• WHAT IS REQUIRED:
List all lines of the data that include the string "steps".

• THE RECORDS:
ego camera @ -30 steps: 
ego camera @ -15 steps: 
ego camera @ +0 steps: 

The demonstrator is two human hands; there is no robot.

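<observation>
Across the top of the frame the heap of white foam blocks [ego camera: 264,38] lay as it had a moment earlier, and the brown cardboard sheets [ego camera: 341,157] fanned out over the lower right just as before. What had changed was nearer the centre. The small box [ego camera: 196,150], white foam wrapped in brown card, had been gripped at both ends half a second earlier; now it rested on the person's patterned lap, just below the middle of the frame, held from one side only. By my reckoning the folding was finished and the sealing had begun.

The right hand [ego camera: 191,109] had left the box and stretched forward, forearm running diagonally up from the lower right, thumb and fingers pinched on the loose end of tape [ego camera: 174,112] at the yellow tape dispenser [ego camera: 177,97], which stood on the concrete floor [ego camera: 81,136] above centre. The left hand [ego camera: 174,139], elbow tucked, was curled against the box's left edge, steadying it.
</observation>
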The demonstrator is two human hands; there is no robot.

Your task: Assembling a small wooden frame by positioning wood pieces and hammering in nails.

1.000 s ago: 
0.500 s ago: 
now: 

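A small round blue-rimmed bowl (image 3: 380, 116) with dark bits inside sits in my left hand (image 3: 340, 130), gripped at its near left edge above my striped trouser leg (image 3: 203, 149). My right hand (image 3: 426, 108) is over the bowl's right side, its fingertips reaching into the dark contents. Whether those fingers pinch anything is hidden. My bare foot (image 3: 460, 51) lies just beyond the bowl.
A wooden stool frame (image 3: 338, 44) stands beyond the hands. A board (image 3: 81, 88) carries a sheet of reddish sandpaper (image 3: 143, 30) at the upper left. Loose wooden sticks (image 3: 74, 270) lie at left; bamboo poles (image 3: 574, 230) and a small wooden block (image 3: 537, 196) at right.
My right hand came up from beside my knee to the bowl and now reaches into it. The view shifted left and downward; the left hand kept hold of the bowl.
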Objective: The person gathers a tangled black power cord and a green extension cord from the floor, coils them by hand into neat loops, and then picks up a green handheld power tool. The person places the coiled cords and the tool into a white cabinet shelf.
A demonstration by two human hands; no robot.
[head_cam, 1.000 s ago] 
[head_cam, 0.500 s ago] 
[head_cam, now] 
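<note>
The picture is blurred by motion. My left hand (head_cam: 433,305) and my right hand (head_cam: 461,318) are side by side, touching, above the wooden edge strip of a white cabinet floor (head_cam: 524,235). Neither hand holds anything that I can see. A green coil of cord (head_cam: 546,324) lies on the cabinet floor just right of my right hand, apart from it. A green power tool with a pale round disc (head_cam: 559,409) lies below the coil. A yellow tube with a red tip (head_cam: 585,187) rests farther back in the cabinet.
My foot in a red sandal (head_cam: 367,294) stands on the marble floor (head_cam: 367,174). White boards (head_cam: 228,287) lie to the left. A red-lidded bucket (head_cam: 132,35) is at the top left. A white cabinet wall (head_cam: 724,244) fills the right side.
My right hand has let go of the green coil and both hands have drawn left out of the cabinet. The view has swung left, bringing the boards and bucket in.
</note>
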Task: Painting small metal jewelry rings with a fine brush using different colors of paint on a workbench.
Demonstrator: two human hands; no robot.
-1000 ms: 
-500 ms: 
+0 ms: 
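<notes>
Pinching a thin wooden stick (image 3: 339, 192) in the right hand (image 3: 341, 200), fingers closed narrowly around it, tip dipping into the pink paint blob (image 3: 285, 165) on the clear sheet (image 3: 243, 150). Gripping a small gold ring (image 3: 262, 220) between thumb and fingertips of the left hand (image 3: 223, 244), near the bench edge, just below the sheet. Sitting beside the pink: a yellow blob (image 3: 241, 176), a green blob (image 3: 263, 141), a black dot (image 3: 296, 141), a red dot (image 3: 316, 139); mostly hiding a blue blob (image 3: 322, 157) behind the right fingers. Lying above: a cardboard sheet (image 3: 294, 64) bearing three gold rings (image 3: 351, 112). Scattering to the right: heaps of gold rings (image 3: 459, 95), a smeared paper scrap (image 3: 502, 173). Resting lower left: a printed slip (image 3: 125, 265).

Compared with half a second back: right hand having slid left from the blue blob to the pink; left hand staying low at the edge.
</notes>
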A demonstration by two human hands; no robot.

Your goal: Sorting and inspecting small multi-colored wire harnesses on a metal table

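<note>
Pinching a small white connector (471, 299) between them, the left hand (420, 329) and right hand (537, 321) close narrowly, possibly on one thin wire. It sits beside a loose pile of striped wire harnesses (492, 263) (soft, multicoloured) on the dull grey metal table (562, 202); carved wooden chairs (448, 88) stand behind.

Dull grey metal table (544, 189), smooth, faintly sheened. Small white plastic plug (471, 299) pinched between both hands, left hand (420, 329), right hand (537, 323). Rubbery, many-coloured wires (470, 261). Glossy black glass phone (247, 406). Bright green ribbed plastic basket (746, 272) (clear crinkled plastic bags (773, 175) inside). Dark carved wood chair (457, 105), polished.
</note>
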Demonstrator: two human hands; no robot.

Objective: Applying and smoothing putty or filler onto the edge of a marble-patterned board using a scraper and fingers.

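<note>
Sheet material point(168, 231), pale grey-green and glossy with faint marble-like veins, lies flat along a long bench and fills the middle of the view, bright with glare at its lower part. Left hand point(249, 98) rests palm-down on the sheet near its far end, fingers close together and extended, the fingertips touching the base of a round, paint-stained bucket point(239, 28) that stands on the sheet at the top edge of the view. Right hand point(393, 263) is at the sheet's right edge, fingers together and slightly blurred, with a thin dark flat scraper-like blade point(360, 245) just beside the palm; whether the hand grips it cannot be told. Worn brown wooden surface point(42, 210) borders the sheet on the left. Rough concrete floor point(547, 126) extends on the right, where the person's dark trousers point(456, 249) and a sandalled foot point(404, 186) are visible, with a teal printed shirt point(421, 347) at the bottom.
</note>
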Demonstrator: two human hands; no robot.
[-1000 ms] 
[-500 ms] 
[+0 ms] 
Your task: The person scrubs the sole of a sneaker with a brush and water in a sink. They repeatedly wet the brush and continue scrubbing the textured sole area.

• PROBLEM SOLUTION:
ego camera @ -30 steps: 
ego camera @ -15 steps: 
ego camera @ +0 steps: 

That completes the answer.